Jacob Deichert


How to Block the Event Loop in Node.js

Early last year I was having a difficult time tracking down a GRPC-related request timeout in one of our Node services. Our Node services all chatted over GRPC and some requests were randomly failing it seemed. This had been happening for months but had recently became more frequent. The specific error was very generic and hard to find any meaningful solutions when searching for it... others had triggered this error a number of ways unrelated to our setup.

At some point we began to think it had something to do with the Node event loop being blocked by some of our heavier requests. However, it was near impossible to trigger locally due to the small amount of data we had available and we still weren't exactly sure which area of the heavier request's logic was causing it. This is when we decided to manually block the event loop.

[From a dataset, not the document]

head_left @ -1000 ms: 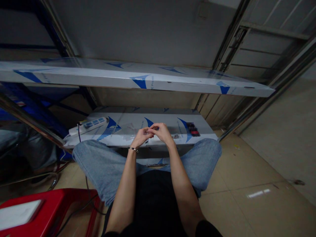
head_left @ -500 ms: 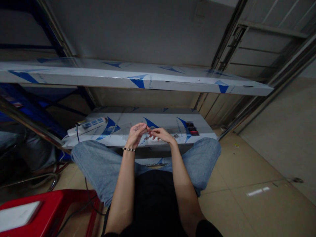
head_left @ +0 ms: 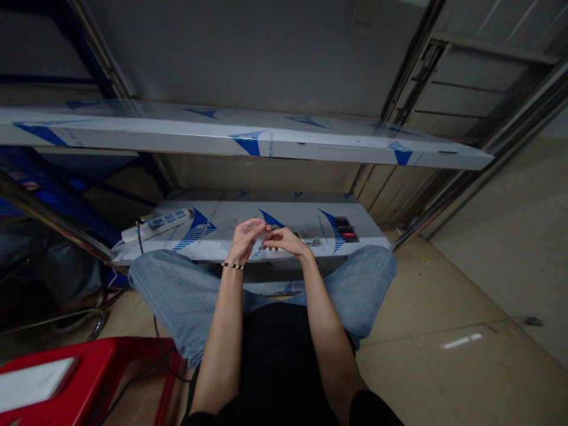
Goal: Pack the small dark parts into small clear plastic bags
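Observation:
My left hand, with a beaded bracelet at the wrist, is raised over the front part of the lower shelf. Its fingers are pinched together at the tips. My right hand meets it from the other side, fingers curled and also closed. The fingertips of both hands come together; whatever they hold is too small to make out. Close to the right hand lie small shiny metal pieces. What looks like clear plastic film lies left of my left hand.
A white power strip with a black cable occupies the shelf's left end. A pixelated dark and red item is at the right. The film-covered upper shelf crosses ahead. At lower left stands a red stool bearing a white slab.
My right hand has shifted slightly left, closer under the left fingertips, uncovering more of the metal pieces beside it. My left hand stays almost where it was.

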The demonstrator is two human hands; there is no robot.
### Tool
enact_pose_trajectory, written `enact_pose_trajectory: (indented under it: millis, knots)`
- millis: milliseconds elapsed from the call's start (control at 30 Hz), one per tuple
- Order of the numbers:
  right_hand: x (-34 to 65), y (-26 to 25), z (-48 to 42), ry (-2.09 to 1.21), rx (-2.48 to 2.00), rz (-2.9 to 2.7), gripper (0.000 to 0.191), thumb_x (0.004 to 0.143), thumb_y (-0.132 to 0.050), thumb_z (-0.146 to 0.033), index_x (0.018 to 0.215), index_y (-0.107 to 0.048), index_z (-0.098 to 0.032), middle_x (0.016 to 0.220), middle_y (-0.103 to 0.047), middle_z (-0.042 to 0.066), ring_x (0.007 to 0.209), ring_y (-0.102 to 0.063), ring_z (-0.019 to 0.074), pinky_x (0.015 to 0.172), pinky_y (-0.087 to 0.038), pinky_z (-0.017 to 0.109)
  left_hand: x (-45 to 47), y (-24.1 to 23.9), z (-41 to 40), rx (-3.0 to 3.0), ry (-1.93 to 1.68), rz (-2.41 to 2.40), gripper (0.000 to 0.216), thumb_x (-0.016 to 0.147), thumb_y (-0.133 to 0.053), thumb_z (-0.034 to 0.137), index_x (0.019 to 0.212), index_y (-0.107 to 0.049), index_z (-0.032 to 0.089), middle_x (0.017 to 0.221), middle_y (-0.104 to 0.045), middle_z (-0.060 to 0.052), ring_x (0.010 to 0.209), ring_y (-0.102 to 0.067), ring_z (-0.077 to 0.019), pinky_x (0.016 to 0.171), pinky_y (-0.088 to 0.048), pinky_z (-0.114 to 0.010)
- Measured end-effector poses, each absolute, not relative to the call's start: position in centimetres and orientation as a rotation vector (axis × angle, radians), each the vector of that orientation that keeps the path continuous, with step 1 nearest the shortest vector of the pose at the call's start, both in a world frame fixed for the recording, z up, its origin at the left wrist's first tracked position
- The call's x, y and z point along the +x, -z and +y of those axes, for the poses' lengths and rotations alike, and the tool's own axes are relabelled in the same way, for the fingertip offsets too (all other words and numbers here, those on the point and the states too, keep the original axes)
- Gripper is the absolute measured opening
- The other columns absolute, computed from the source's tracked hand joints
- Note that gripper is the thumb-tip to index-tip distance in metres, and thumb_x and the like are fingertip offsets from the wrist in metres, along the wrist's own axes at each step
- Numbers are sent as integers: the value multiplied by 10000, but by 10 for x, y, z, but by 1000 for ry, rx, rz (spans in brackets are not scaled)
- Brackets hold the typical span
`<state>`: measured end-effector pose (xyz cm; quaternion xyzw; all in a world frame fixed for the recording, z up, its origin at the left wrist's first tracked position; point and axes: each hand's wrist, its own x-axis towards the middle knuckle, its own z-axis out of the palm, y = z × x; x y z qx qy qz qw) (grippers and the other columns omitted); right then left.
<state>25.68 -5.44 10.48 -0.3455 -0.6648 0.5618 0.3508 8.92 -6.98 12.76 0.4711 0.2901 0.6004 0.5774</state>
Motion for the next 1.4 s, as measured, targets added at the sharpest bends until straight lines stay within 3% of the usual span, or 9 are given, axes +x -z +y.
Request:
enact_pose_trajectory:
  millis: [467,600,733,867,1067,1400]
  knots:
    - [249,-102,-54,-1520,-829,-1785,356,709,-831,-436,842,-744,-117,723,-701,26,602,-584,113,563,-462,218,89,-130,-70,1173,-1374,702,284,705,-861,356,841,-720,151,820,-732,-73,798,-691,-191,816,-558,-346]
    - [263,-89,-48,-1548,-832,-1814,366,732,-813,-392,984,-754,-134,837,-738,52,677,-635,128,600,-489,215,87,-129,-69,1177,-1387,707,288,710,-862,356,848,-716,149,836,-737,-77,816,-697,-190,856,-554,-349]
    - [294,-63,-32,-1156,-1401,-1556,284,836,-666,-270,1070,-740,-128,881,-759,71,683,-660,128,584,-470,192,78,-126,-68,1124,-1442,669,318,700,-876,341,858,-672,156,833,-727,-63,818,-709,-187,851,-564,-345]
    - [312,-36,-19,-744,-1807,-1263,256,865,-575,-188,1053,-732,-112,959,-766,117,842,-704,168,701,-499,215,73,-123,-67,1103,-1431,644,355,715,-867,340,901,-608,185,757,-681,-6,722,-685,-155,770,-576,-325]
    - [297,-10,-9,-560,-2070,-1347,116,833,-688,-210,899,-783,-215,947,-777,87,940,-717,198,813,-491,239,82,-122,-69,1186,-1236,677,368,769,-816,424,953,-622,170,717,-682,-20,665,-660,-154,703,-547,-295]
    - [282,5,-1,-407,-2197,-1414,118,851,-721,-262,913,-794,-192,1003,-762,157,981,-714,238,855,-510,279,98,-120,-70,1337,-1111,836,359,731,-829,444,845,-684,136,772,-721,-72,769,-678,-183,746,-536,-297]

// This will block the event loop for the specified number of seconds
const blockEventLoop = (durationSeconds) => {
    console.log('START BLOCKING', Date.now());

    const endTime = Date.now() + (durationSeconds * 1000);

    while (Date.now() < endTime) {
        Math.random();
    }

    console.log('STOP BLOCKING', Date.now());
};

Usage

This will block the event loop for 60 seconds. You should invoke this inside some request handler after invoking another handler that contains a bunch of async code.

const requestHandlerWithAsyncLogic = () => {
    return doLotsOfAsyncCalls();
};

const requestHandlerThatBlocks = () => {
    blockEventLoop(60)
};

Finding the Real Blockers

After blocking the event loop, we were able to locally reproduce the exact timeout scenario that was happening in production. This was enough validation to prove we knew what the problem was... we just had to find who was causing it within our heavy async chain.

By placing timers around some of the loops we expected could be causing this, we narrowed it down and fixed them accordingly. A combination of breaking up the loops into chunks and turning certain chains into jobs outside of the request lifetime was all we needed to do!